Claudia learned a lesson she would never forgive life for—that bad things can happen for no reason other than they can, and so she stopped trusting in adults and stopped believing in God. She announced this at the dinner table six weeks after my father had died. My mother had put down her fork and stared at her child with such a mixture of fear and horror that I could feel the air crackle around us with shock.
“You don’t know what you’re saying,” she had said.
“Yes, I do.” Claudia was glaring at our mother, her head hunched beneath her shoulders but her eyes full of hate.
“If there’s no God, Claudia, then where do you think your father is?” Mom asked quietly.

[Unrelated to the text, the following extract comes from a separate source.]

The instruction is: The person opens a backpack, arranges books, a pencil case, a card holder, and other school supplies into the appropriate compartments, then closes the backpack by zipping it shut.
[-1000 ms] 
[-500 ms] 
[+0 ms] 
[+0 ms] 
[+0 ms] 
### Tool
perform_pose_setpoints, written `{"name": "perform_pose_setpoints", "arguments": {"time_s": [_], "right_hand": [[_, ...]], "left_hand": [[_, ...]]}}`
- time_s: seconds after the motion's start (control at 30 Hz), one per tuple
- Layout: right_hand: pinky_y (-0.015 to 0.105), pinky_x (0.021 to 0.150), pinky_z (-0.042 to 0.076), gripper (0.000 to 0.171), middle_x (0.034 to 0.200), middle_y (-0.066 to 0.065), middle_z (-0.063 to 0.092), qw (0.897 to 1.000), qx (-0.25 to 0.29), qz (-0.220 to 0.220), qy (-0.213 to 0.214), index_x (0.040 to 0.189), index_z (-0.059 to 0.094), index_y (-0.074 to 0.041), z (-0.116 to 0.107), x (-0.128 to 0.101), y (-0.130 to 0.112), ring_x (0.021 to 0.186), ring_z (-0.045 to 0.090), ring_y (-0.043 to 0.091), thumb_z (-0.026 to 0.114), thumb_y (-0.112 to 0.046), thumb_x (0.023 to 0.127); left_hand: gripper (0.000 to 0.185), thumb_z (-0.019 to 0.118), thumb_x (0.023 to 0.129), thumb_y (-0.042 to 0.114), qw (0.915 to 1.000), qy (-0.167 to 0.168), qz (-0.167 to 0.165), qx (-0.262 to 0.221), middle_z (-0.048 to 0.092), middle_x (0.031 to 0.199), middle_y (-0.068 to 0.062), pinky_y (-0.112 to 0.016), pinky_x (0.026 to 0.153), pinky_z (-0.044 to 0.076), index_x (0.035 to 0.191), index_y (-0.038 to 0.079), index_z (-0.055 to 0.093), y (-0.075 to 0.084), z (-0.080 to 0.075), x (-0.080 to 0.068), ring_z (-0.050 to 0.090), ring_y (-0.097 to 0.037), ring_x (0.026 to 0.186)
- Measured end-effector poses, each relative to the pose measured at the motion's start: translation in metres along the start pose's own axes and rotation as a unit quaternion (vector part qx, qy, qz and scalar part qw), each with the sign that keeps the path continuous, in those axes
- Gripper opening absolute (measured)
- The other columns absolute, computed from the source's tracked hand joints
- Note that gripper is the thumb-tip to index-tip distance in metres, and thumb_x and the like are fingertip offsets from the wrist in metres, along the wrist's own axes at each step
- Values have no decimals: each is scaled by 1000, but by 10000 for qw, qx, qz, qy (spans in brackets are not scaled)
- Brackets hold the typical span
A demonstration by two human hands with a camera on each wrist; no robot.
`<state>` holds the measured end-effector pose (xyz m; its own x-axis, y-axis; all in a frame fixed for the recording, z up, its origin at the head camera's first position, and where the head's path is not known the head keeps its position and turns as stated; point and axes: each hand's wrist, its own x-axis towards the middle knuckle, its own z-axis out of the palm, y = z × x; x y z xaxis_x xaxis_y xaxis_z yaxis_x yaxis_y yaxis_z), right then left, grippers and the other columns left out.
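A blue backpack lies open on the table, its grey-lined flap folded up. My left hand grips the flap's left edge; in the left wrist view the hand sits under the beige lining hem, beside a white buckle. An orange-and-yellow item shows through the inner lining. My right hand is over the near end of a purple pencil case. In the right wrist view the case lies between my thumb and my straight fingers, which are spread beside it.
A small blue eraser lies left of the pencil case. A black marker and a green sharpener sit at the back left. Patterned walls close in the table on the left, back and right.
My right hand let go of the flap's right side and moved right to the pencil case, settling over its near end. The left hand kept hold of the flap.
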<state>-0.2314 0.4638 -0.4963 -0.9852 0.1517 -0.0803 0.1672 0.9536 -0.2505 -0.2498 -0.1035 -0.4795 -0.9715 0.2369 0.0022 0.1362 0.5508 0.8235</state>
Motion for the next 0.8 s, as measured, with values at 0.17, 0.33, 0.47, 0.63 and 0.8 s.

For a second Claudia’s lip trembled and then she leaned forward and screamed down the length of the tablecloth, “With the worms!”
Mom thought it would pass. She did not know how to deal with her grief let alone her daughter’s and she believed that whatever was going on inside of Clo would eventually heal, because all things did with time—that was what she had been raised on. Although she could not understand it and although it made her body ache with soreness, she had to believe that our father’s passing was part of God’s plan. Claudia would come to know this in time.
But time went on and still Claudia was the same. It was that period that really colored my relationship with my eldest sister. She was a horror to live with. Sullen, uncommunicative, vicious—we ended up in more fights during those few months than in any other time of my life and from then on we were constantly battling each other, quick to take offense at what the other had said, eager to read insult in any spoken word or cause injury whenever we could. She treated me as a punching bag for her frustrations, but I quickly learned to fight back so that our mother was constantly pulling us apart, scolding us for ripping apart another dress, ribbon, toy.